Mahila Shiksha Kalyan Evam Prashikshan Parishad (MSKPP) has been facilitating the formation of SHGs, promoting rural entrepreneurs and sustainable livelihood for the past 16 years with special focus on promoting micro enterprise among women.
MSKPP began with a novel experiment asking women to put aside a ‘fistful of rice’ out of their daily meal in the villages of Masturi and Bilha blocks. Though strongly patriarchic but in Chhattisgarh women have a control over houselold foodgrain. Started in 23 villages , the effort was encouraging and it helped in inclultaing a new culture of savings among unlettered village women.
Asking women to save a ‘fistul of rice’ out of daily meals was a starting point to launch empowerment process at the grassroots and liberating poor women from different forms of exploitation . It germinated an understanding for saving among poor women. They went ahead with saving Rs. 5 to 10 a month and started depositing in the monthly meetings of the self help groups. It has been in operation with great success wince 1990.
In the year 1994 to take ahead the credit and saving programme, three functionaries of MSKPP underwent one-month basic micro finance training at Ahmedabad-based ‘Entrepreneurship Development Institute’ (EDI). Capitalising on the skills garnered during the training, MSKP functionaries decided to unleash an empowerment process at the grass roots, liberating poor women from different forms of exploitation.

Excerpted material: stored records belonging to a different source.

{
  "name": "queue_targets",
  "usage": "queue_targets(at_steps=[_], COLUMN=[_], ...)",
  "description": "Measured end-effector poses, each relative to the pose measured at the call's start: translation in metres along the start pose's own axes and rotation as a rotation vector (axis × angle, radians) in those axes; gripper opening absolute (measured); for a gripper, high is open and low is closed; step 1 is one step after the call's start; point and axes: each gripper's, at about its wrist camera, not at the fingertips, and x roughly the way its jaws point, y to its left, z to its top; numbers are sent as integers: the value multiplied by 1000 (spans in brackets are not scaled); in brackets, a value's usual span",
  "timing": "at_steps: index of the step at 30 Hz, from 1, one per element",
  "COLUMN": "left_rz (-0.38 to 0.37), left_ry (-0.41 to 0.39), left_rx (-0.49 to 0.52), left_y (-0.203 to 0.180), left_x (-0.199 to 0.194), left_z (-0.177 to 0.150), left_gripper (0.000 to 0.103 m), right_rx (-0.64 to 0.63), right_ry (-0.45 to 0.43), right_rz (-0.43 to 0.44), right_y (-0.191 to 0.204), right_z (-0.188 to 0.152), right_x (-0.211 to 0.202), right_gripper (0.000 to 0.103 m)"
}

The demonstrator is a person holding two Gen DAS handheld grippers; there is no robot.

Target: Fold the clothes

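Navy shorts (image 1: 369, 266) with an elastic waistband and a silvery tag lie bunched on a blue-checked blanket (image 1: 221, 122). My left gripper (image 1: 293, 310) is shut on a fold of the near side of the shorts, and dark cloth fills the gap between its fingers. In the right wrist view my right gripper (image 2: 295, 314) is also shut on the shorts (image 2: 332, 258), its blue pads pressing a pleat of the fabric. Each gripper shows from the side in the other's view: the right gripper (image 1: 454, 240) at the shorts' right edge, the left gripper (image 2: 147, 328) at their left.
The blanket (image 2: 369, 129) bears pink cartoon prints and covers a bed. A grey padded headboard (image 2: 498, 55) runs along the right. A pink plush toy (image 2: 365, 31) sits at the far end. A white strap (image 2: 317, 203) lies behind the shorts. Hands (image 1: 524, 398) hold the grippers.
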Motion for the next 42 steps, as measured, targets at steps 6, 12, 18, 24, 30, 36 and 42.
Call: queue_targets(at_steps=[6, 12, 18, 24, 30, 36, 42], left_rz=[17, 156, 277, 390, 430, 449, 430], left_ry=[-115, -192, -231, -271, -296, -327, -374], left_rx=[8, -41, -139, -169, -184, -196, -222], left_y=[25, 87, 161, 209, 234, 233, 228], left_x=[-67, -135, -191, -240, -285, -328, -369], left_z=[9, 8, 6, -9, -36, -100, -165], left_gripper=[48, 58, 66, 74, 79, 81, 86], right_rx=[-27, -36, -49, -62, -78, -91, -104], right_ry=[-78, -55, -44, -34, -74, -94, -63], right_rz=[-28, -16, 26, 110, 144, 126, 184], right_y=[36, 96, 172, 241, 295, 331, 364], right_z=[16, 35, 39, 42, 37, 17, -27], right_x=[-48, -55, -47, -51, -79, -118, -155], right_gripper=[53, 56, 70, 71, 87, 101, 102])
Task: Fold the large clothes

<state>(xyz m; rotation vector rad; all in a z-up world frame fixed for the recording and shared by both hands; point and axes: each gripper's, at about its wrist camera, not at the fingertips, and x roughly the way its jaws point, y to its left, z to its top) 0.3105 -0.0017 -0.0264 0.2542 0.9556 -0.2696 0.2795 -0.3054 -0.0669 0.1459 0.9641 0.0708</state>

Within a span of 12 years, it has used micro-credit assistance as a tool for mobilisation of poor women, the MSKPP has innovatively experimented with success its model of women’s empowerment. Due to its assiduous effort, it could launch Sakhi Bank. Today the Sakhi Bank serves a model for other such efforts and its frequented by teams of civil society organizations from all over the country who come to learn from them.
The opening up of Sakhi Bank has geared up MSKPP to take on other tasks that would impact positively on the local environment, economy and self-governance. Thus, it graduated from being merely guiding village women to form SHGs to the promotion of sustained community based socio-economic development and empowerment. Keeping the SHGs run by women at the forefront its various developmental and social action intitatives encompassed activities such as community mobilization, promotion of rural livelihoods an income generation programmes.
After launching of Sakhi Bank MSKPP is involved in
- Providing management and technical training for entrepreneurial development in food processing, bamboo baskets, garments etc.
- Identification and motivation of potential entrepreneurs among the marginalized communities, such as Gonds, Birhors and dalits.
- Facilitating marketing of products through ‘Sakhi swawlamban vyapar mela’(Sakhi self-reliance trade fair)
All the activities of Sakhi Bank are managed through a decentralized decision making process whererin the 11-member governing body drawn from ‘mahila mandal’ members are closely involved in policy and implementation decisions through 3 tier federating structure. Sakhi Bank oversees credit and saving programme in 217 villages divided in 15 clusters wherein there are 500 SHGS and 6000 members.
However, the promulgation of 73rd Constitutional Amendment in April 1993 also broadened MSKPPs role. It made 33 percent participation by women in Panchayati Raj Institutions (PRI) mandatory through reservation. In the post 73rd Amendment period, MSKPP organised village level training sessions to devise modus operandi for pre-election awareness campaign. These campaigns were to focus on information dissemination through ‘Mahila Mandals’ thereby encouraging women to come forward and contest elections under the new system. Skills imparted in the training helped 23 women to contest elections out of which 10 got elected. Post to the Panchayat elections, capacity building training of elected women representatives were imparted with the functioning of Panchayati Raj institutions or the administrative or political system. It also emphasised to make the women representatives understand documentation pertaining to PRI Act in a simplest manner.
Organising the poor certainly has been quite daunting task of MSKPP but most exemplary has been that women have to be put at the forefront of a sustainable livelihood through SHGs and micro credit so that the benefits percolates down to the last person. Though micro credit is not a panacea in itself; it could help eradicate poverty, which the MSKPP has immaculately complemented with other measures like rural livelihoods, income generation programmes, literacy, women’s rights and micro- enterprise management.